■ **Work to complete**
Write out only the opening lines of the entries, through the line with "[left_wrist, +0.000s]".

■ **Given records**
━━━━━━━━━━━━━━━━

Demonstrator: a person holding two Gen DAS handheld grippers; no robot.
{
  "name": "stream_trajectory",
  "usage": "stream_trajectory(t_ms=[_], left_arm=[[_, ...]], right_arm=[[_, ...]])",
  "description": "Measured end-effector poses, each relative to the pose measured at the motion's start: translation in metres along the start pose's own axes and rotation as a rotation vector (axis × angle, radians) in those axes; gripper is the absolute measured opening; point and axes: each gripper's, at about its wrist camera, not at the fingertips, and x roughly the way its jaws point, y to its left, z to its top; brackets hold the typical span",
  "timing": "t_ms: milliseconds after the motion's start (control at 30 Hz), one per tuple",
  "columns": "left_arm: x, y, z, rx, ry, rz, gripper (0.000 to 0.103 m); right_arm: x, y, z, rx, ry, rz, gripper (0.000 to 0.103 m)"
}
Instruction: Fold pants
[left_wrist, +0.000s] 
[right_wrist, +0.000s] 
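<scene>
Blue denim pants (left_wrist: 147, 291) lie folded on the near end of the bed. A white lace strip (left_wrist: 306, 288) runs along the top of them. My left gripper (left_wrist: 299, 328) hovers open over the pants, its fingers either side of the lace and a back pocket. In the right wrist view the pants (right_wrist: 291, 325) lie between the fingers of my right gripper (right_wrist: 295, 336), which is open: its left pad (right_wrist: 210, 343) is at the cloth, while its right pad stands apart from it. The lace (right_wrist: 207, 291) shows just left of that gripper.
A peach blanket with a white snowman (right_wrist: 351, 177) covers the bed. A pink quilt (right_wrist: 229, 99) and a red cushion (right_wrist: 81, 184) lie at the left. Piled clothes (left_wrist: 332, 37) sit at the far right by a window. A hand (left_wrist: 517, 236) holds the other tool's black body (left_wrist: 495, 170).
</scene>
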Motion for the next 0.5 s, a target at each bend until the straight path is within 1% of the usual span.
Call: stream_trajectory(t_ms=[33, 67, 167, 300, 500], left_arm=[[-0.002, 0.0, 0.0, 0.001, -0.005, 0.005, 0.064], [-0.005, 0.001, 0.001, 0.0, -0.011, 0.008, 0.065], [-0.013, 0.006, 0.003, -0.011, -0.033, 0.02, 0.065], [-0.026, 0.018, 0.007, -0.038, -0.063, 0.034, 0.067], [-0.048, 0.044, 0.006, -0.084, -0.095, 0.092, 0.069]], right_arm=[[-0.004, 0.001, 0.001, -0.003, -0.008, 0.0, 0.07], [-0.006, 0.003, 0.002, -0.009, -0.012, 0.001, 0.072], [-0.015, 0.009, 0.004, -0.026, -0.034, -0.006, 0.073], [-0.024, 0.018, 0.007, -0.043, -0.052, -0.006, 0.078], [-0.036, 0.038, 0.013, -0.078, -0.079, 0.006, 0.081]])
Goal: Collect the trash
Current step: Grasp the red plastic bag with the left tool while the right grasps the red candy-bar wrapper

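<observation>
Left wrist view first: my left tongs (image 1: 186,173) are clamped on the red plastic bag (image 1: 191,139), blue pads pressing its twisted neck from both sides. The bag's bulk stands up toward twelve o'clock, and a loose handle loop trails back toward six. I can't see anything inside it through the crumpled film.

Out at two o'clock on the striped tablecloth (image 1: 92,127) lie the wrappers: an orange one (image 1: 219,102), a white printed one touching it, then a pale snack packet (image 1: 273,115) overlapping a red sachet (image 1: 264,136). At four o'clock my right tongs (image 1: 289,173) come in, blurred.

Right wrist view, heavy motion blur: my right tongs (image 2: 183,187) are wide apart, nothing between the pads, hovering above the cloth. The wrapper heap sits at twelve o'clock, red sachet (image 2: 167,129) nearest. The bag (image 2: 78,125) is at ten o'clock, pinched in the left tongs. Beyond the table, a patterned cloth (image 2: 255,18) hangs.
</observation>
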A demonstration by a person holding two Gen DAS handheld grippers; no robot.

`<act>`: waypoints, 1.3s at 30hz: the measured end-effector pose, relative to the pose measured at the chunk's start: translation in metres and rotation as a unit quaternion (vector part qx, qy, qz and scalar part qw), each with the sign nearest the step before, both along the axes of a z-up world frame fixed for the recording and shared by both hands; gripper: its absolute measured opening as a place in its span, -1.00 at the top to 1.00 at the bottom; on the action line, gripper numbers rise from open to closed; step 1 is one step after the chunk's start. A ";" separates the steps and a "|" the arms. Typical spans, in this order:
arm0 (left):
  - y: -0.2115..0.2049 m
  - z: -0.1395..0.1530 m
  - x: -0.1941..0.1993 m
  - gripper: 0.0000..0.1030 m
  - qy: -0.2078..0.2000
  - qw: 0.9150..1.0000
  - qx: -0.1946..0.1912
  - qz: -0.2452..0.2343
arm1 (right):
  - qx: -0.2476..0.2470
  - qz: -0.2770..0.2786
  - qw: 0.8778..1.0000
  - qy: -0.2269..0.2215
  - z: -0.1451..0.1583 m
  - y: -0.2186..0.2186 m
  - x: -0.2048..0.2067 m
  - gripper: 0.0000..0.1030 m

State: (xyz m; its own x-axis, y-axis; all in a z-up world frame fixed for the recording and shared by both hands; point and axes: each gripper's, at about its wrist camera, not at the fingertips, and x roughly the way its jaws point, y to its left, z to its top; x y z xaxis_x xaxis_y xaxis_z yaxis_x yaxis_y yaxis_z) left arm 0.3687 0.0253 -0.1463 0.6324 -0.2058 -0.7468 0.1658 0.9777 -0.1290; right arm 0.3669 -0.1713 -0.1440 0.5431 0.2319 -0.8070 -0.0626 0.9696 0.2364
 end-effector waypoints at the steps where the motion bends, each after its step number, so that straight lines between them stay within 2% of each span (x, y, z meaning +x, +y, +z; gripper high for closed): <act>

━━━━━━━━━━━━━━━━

■ **Response to the task**
Demonstrator: a person holding two Gen DAS handheld grippers; no robot.
{
  "name": "stream_trajectory",
  "usage": "stream_trajectory(t_ms=[_], left_arm=[[_, ...]], right_arm=[[_, ...]])",
  "description": "Measured end-effector poses, each relative to the pose measured at the motion's start: translation in metres along the start pose's own axes and rotation as a rotation vector (axis × angle, radians) in those axes; gripper is the absolute measured opening; point and axes: each gripper's, at about its wrist camera, not at the fingertips, and x roughly the way its jaws point, y to its left, z to its top; brackets hold the typical span",
  "timing": "t_ms: milliseconds after the motion's start (control at 30 Hz), one per tuple",
  "columns": "left_arm: x, y, z, rx, ry, rz, gripper (0.000 to 0.103 m); right_arm: x, y, z, rx, ry, rz, gripper (0.000 to 0.103 m)"
}
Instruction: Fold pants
[left_wrist, +0.000s] 

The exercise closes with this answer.